### Entries shown ###

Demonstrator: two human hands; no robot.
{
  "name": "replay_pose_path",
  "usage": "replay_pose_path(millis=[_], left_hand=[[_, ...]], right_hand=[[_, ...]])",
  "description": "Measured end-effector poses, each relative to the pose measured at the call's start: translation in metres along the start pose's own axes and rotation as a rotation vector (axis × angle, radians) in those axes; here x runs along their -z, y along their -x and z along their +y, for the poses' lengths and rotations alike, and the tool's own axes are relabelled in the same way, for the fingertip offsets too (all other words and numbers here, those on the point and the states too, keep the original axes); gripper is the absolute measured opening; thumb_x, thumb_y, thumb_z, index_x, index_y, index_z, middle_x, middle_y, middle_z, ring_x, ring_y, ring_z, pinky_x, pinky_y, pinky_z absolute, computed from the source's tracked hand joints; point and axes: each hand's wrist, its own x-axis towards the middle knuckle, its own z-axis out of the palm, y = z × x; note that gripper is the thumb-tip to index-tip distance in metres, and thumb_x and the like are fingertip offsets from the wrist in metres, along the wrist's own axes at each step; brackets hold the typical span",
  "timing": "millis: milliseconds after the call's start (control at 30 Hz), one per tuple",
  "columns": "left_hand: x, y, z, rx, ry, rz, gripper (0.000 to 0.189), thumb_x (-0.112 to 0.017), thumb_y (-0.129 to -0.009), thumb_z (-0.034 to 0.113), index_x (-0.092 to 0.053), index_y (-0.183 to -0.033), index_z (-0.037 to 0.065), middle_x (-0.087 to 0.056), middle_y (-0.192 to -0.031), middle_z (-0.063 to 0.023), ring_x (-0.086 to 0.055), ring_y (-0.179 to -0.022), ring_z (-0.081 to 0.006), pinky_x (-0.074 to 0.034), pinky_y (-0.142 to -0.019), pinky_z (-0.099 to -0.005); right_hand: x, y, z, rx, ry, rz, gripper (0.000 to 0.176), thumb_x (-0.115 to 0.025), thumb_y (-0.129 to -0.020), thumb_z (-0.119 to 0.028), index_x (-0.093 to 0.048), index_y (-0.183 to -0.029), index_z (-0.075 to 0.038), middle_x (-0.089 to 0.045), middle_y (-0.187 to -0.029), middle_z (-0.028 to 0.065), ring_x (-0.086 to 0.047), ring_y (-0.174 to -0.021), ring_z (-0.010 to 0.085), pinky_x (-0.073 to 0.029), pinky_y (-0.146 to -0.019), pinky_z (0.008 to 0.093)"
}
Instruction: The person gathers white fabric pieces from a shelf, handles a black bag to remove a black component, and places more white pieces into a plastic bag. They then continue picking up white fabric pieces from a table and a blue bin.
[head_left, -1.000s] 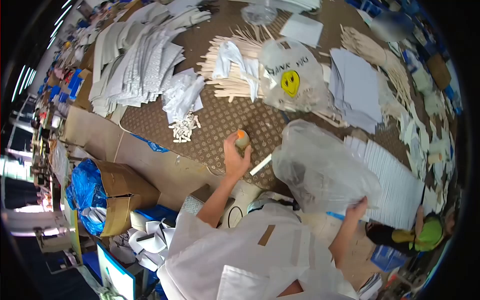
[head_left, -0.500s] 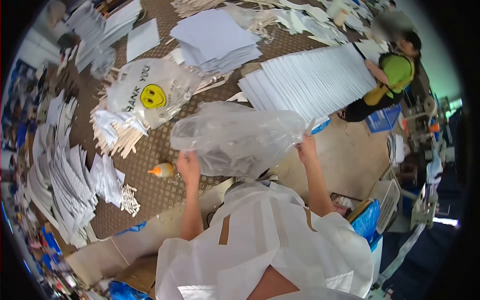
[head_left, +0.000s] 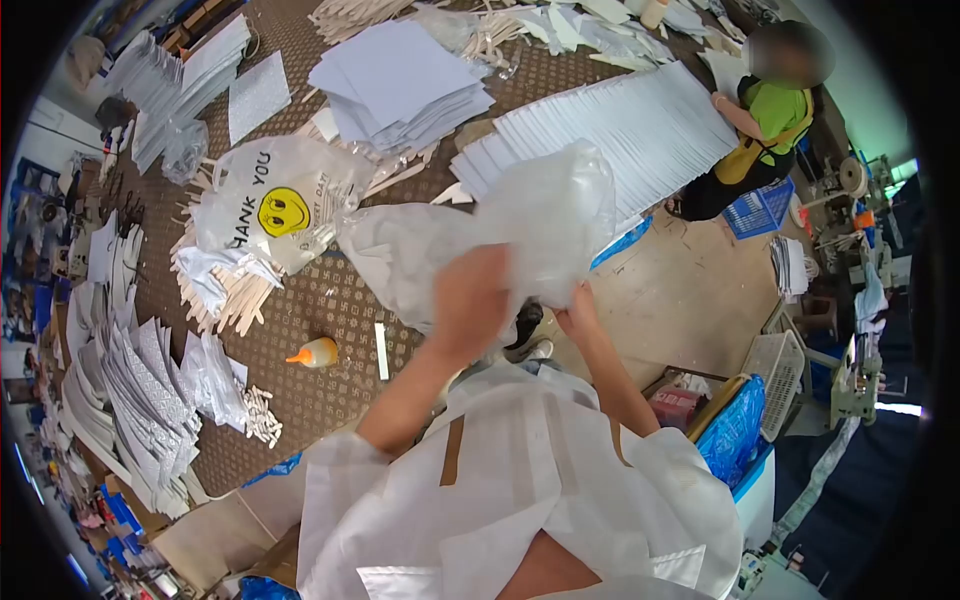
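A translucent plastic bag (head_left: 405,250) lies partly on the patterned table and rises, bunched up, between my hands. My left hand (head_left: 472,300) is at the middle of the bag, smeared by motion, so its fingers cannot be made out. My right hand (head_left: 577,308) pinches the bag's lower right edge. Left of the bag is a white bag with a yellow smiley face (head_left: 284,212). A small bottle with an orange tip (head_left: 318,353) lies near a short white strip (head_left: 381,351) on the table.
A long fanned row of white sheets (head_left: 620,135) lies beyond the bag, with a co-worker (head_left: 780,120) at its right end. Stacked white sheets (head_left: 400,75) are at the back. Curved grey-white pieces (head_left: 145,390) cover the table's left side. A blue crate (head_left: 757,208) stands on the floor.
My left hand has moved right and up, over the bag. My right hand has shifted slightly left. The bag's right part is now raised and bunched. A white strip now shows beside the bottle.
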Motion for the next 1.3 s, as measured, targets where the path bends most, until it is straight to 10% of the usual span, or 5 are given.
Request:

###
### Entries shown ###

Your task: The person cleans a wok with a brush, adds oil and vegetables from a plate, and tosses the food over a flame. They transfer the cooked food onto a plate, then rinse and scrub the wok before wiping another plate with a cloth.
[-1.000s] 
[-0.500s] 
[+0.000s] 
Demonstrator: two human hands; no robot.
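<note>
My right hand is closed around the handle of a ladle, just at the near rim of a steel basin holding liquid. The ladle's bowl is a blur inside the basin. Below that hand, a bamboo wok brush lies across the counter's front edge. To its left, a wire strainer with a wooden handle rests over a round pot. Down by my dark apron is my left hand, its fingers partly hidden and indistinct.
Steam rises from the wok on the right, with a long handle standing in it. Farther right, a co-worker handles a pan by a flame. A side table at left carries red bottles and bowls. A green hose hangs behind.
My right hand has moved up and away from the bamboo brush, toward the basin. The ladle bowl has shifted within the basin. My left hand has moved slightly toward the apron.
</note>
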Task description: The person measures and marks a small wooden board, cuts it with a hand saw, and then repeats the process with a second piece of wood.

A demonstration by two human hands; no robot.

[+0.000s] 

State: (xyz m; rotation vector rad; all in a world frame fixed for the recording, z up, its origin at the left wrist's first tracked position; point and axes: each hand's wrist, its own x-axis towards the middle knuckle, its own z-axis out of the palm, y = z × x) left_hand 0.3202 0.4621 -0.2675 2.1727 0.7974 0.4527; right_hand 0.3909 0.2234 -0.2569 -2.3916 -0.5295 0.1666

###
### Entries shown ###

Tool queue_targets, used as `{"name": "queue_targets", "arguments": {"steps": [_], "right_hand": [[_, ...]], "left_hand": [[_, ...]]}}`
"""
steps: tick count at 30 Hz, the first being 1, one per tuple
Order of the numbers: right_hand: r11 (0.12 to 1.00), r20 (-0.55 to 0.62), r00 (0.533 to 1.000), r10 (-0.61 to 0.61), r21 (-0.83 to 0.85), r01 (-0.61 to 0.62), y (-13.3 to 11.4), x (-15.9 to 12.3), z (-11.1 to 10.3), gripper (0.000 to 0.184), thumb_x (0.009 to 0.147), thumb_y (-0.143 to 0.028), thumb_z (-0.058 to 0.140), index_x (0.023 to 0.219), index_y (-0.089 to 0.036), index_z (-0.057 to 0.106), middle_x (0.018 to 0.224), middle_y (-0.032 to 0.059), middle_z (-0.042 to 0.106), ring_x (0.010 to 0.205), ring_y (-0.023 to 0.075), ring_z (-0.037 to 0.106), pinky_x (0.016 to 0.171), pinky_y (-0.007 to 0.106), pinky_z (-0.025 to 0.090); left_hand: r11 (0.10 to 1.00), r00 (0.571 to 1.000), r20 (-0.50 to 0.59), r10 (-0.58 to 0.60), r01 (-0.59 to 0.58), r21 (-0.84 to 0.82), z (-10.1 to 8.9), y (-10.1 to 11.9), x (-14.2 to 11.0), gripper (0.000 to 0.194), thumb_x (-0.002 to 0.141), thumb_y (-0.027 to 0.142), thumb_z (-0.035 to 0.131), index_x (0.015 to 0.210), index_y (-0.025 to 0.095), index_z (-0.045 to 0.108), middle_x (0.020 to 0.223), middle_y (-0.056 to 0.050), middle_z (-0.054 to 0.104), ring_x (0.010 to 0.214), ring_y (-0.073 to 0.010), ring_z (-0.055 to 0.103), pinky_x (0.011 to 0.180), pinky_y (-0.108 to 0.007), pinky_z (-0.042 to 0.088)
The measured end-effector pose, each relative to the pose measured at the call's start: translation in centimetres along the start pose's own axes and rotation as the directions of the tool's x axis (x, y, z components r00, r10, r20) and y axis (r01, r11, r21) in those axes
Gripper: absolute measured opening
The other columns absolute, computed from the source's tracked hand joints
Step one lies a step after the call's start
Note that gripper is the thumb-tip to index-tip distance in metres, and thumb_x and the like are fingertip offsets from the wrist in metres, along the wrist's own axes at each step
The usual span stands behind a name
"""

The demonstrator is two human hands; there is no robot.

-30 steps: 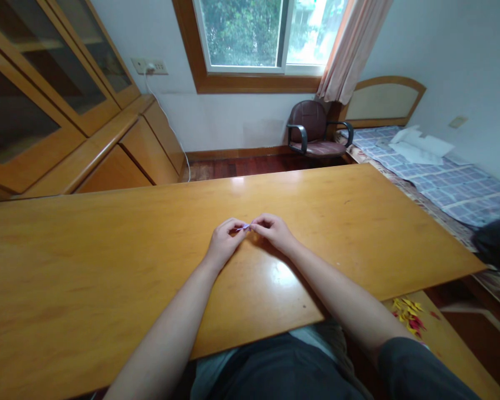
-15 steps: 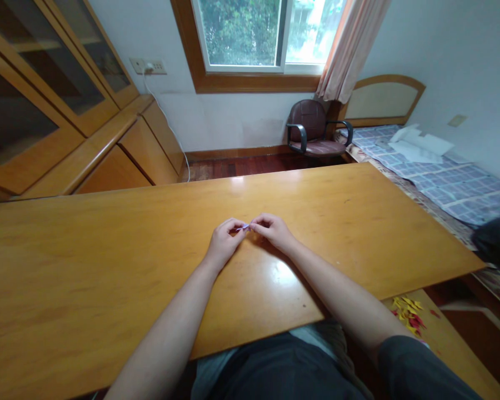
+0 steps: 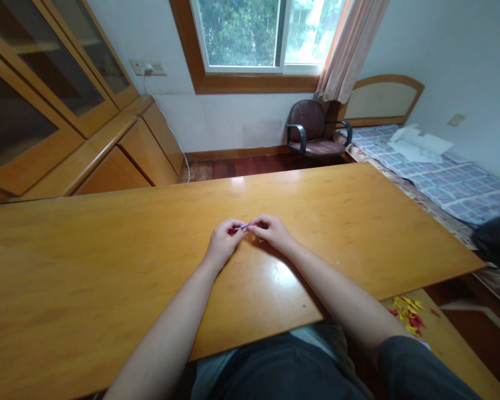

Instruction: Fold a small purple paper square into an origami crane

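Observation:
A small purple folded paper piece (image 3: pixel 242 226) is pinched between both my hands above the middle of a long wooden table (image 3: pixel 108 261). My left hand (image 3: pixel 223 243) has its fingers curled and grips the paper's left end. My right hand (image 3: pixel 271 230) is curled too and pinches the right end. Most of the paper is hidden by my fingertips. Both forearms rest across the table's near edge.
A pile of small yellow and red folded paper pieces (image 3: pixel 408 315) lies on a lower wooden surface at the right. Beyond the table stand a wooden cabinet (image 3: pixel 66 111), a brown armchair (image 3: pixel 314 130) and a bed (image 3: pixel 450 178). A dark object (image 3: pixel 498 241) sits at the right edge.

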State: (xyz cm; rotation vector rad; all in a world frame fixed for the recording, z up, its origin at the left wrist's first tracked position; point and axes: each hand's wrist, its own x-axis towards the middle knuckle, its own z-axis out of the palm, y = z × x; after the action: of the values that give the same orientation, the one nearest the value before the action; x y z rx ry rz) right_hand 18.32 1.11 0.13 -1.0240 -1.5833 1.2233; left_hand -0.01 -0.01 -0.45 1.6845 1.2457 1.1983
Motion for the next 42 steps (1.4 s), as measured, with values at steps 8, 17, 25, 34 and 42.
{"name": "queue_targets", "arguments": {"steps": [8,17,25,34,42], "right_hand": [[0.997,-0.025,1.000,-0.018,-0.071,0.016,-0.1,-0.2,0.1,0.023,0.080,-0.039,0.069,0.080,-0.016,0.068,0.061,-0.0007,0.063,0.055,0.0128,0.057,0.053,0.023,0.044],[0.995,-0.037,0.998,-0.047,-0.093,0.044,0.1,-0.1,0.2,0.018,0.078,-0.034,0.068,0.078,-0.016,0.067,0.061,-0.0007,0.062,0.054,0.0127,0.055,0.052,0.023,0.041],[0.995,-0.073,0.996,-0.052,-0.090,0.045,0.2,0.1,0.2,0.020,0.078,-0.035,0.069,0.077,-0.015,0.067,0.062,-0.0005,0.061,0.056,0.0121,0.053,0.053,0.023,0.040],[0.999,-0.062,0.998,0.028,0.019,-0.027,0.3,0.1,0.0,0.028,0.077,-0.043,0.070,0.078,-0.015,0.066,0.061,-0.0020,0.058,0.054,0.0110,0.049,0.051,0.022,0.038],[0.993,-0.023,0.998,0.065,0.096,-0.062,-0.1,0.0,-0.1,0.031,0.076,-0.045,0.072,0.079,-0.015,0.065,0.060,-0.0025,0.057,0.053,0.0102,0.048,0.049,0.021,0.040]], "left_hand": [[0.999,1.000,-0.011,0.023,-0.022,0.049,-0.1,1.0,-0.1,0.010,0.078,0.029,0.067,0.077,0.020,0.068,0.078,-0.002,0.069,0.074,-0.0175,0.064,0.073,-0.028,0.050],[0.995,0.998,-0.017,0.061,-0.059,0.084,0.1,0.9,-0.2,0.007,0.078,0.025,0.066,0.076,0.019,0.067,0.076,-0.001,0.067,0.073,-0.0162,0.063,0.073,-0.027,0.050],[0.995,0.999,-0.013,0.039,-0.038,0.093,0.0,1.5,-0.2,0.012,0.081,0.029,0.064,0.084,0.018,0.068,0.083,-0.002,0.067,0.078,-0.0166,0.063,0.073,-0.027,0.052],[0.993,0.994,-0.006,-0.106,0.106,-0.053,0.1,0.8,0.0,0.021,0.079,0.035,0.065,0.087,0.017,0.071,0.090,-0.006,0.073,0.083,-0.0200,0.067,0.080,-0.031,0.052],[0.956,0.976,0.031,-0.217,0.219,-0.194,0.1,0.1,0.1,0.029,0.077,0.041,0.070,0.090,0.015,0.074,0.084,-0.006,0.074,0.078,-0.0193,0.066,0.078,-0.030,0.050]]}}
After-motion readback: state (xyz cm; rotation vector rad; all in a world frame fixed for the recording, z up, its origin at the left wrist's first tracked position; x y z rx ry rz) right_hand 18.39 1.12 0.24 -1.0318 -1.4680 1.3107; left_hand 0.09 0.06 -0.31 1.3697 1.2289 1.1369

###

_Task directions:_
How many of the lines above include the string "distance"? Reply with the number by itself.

_Task response:_
2